_Task to carry out_:
Please transcribe the data that follows without the pictures, keeping every word the same.
Records below:
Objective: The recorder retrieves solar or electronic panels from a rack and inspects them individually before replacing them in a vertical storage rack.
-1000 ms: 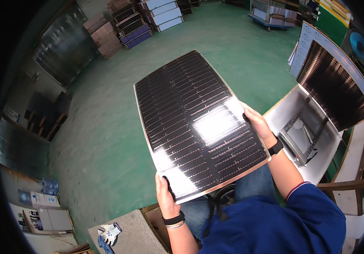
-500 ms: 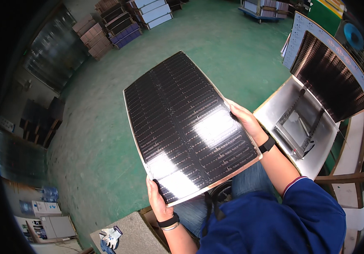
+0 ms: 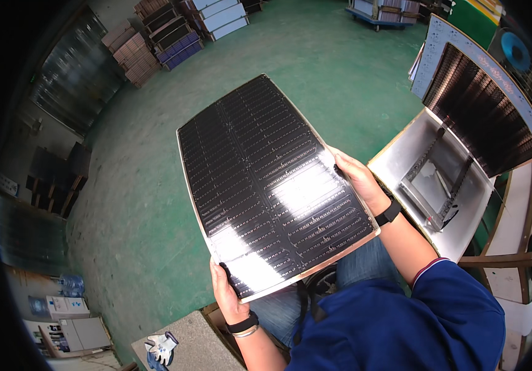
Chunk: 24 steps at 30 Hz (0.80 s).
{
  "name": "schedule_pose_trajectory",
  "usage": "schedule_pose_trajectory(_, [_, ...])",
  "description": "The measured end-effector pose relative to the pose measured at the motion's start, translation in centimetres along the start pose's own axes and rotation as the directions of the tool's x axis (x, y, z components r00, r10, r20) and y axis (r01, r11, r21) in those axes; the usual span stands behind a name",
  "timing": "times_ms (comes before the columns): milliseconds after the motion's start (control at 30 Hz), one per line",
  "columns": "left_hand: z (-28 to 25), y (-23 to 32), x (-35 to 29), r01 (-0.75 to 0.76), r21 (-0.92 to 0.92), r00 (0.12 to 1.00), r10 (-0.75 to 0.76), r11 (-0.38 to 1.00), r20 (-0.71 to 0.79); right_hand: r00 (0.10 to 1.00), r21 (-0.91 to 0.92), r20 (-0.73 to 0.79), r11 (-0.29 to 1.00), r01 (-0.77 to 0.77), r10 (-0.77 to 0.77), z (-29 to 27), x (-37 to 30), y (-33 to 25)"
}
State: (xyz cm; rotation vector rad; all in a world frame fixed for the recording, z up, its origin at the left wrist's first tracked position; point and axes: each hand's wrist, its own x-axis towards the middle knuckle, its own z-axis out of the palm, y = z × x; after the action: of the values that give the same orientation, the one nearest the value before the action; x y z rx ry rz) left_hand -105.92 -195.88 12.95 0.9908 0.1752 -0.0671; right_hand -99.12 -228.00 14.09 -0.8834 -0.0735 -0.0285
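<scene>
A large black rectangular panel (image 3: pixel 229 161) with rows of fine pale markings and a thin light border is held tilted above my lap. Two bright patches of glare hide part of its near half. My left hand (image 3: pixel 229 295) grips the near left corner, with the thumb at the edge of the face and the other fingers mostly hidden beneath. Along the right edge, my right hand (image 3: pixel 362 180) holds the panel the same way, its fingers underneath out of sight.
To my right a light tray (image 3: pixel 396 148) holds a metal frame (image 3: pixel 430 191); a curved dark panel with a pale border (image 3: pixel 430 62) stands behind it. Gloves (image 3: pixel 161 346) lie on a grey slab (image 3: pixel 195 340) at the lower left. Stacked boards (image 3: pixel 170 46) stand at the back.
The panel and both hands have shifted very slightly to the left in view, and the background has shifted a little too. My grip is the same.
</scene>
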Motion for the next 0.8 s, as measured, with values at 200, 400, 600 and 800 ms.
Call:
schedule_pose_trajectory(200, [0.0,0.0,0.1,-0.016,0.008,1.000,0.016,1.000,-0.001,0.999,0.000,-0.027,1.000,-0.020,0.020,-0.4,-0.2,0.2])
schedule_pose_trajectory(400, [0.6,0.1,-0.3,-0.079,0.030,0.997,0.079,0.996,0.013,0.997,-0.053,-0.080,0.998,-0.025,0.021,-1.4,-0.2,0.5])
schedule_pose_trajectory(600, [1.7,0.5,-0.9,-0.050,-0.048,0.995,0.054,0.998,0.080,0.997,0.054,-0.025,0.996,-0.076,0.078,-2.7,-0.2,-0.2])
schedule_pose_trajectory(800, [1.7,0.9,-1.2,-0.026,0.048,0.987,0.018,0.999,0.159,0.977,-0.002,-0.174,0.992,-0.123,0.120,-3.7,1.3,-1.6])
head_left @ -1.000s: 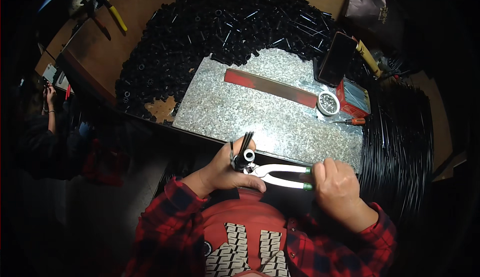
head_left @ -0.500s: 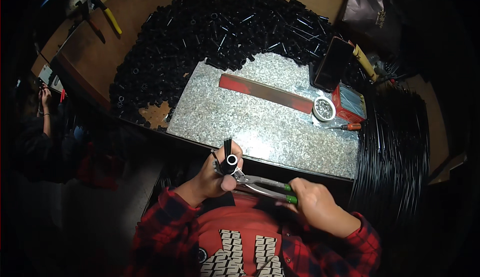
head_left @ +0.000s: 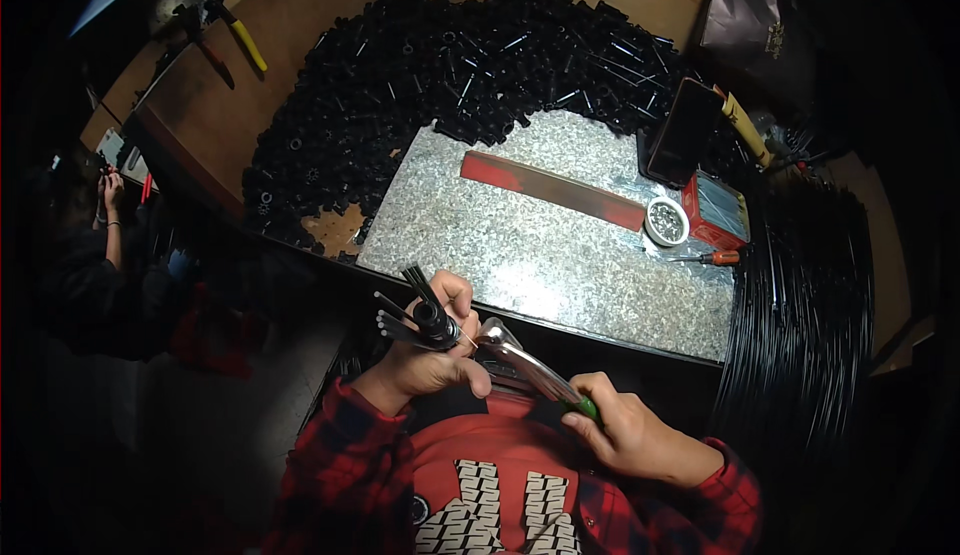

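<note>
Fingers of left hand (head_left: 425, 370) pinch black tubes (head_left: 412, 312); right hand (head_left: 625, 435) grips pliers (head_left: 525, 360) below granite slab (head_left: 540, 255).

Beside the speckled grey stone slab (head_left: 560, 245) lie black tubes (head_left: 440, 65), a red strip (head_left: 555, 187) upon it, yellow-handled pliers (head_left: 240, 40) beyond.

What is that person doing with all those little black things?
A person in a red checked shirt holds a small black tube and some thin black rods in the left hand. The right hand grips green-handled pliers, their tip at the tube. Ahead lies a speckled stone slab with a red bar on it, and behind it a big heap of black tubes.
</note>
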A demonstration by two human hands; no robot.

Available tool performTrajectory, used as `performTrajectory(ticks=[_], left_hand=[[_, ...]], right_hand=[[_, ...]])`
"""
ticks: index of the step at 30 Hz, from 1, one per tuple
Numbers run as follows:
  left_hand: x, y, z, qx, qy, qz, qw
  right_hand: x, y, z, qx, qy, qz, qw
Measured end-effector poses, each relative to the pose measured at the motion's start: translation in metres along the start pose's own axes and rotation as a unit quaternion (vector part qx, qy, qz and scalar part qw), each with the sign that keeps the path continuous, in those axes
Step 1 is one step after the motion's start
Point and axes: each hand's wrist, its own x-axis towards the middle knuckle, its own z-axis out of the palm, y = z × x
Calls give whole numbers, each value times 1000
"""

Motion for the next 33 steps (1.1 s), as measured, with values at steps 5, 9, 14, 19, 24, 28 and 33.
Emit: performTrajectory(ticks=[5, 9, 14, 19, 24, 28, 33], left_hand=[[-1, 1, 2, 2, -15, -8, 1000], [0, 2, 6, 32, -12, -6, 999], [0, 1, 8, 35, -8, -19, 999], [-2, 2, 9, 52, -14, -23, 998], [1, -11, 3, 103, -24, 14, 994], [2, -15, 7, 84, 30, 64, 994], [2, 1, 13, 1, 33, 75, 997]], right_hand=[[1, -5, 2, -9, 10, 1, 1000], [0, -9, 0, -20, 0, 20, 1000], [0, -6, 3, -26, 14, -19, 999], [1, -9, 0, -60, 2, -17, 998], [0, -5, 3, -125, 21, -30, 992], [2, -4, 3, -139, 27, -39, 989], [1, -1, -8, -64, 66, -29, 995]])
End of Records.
_Result below_:
Objective: The recorder retrieves solar or electronic panels from a rack and inspects them individually before replacing them in a vertical storage rack.
-1000 ms: 
-500 ms: 
+0 ms: 
Chunk: 24 steps at 30 Hz (0.80 s).
{
  "name": "schedule_pose_trajectory",
  "usage": "schedule_pose_trajectory(_, [_, ...])",
  "description": "The measured end-effector pose relative to the pose measured at the motion's start, translation in centimetres along the start pose's own axes and rotation as the directions of the tool's x axis (x, y, z components r00, r10, r20) and y axis (r01, r11, r21) in those axes; the usual span stands behind a name",
  "timing": "times_ms (comes before the columns): milliseconds after the motion's start (control at 30 Hz), one per line",
  "columns": "left_hand: z (-28 to 25), y (-23 to 32), x (-35 to 29), r01 (-0.75 to 0.76), r21 (-0.92 to 0.92), r00 (0.12 to 1.00), r10 (-0.75 to 0.76), r11 (-0.38 to 1.00), r20 (-0.71 to 0.79); right_hand: r00 (0.10 to 1.00), r21 (-0.91 to 0.92), r20 (-0.73 to 0.79), r11 (-0.29 to 1.00), r01 (-0.77 to 0.77), r10 (-0.77 to 0.77), z (-29 to 27), x (-37 to 30), y (-33 to 25)"
}
State: (xyz cm; rotation vector rad; all in a world frame fixed for the recording, z up, its origin at the left wrist's first tracked position; point and axes: each hand's wrist, its own x-axis towards the middle knuckle, its own z-axis out of the palm, y = z × x; after the action: of the values that give the same orientation, the one nearest the value before the action; x y z rx ry rz) left_hand -105.92 -195.88 12.95 0.9908 0.1752 -0.0671; right_hand -99.12 -228.00 14.09 -0.8834 -0.0735 -0.0285
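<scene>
A large black rectangular panel (image 3: pixel 229 161) with rows of fine pale markings and a thin light border is held tilted above my lap. Two bright patches of glare hide part of its near half. My left hand (image 3: pixel 229 295) grips the near left corner, with the thumb at the edge of the face and the other fingers mostly hidden beneath. Along the right edge, my right hand (image 3: pixel 362 180) holds the panel the same way, its fingers underneath out of sight.
To my right a light tray (image 3: pixel 396 148) holds a metal frame (image 3: pixel 430 191); a curved dark panel with a pale border (image 3: pixel 430 62) stands behind it. Gloves (image 3: pixel 161 346) lie on a grey slab (image 3: pixel 195 340) at the lower left. Stacked boards (image 3: pixel 170 46) stand at the back.
The panel and both hands have shifted very slightly to the left in view, and the background has shifted a little too. My grip is the same.
</scene>
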Motion for the next 0.8 s, as measured, with values at 200, 400, 600 and 800 ms.
Call:
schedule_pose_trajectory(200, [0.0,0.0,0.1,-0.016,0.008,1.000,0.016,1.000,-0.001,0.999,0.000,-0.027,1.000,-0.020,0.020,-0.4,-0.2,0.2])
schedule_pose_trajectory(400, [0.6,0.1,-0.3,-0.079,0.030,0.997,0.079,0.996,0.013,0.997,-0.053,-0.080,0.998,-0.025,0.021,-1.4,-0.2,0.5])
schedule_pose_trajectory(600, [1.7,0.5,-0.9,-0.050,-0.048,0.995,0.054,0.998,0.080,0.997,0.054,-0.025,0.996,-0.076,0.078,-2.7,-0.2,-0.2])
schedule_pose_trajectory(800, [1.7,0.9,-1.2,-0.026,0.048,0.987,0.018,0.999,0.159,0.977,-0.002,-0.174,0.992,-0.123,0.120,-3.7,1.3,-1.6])
head_left @ -1.000s: 
head_left @ -0.500s: 
head_left @ +0.000s: 

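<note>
Fingers of left hand (head_left: 425, 370) pinch black tubes (head_left: 412, 312); right hand (head_left: 625, 435) grips pliers (head_left: 525, 360) below granite slab (head_left: 540, 255).

Beside the speckled grey stone slab (head_left: 560, 245) lie black tubes (head_left: 440, 65), a red strip (head_left: 555, 187) upon it, yellow-handled pliers (head_left: 240, 40) beyond.

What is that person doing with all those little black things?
A person in a red checked shirt holds a small black tube and some thin black rods in the left hand. The right hand grips green-handled pliers, their tip at the tube. Ahead lies a speckled stone slab with a red bar on it, and behind it a big heap of black tubes.
</note>
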A demonstration by two human hands; no robot.

Available tool performTrajectory, used as `performTrajectory(ticks=[_], left_hand=[[_, ...]], right_hand=[[_, ...]])`
"""
ticks: index of the step at 30 Hz, from 1, one per tuple
Numbers run as follows:
  left_hand: x, y, z, qx, qy, qz, qw
  right_hand: x, y, z, qx, qy, qz, qw
Measured end-effector poses, each relative to the pose measured at the motion's start: translation in metres along the start pose's own axes and rotation as a unit quaternion (vector part qx, qy, qz and scalar part qw), each with the sign that keeps the path continuous, in those axes
Step 1 is one step after the motion's start
Point and axes: each hand's wrist, its own x-axis towards the middle knuckle, its own z-axis out of the palm, y = z × x
Calls give whole numbers, each value times 1000
"""

Motion for the next 33 steps (1.1 s), as measured, with values at steps 5, 9, 14, 19, 24, 28 and 33.
Emit: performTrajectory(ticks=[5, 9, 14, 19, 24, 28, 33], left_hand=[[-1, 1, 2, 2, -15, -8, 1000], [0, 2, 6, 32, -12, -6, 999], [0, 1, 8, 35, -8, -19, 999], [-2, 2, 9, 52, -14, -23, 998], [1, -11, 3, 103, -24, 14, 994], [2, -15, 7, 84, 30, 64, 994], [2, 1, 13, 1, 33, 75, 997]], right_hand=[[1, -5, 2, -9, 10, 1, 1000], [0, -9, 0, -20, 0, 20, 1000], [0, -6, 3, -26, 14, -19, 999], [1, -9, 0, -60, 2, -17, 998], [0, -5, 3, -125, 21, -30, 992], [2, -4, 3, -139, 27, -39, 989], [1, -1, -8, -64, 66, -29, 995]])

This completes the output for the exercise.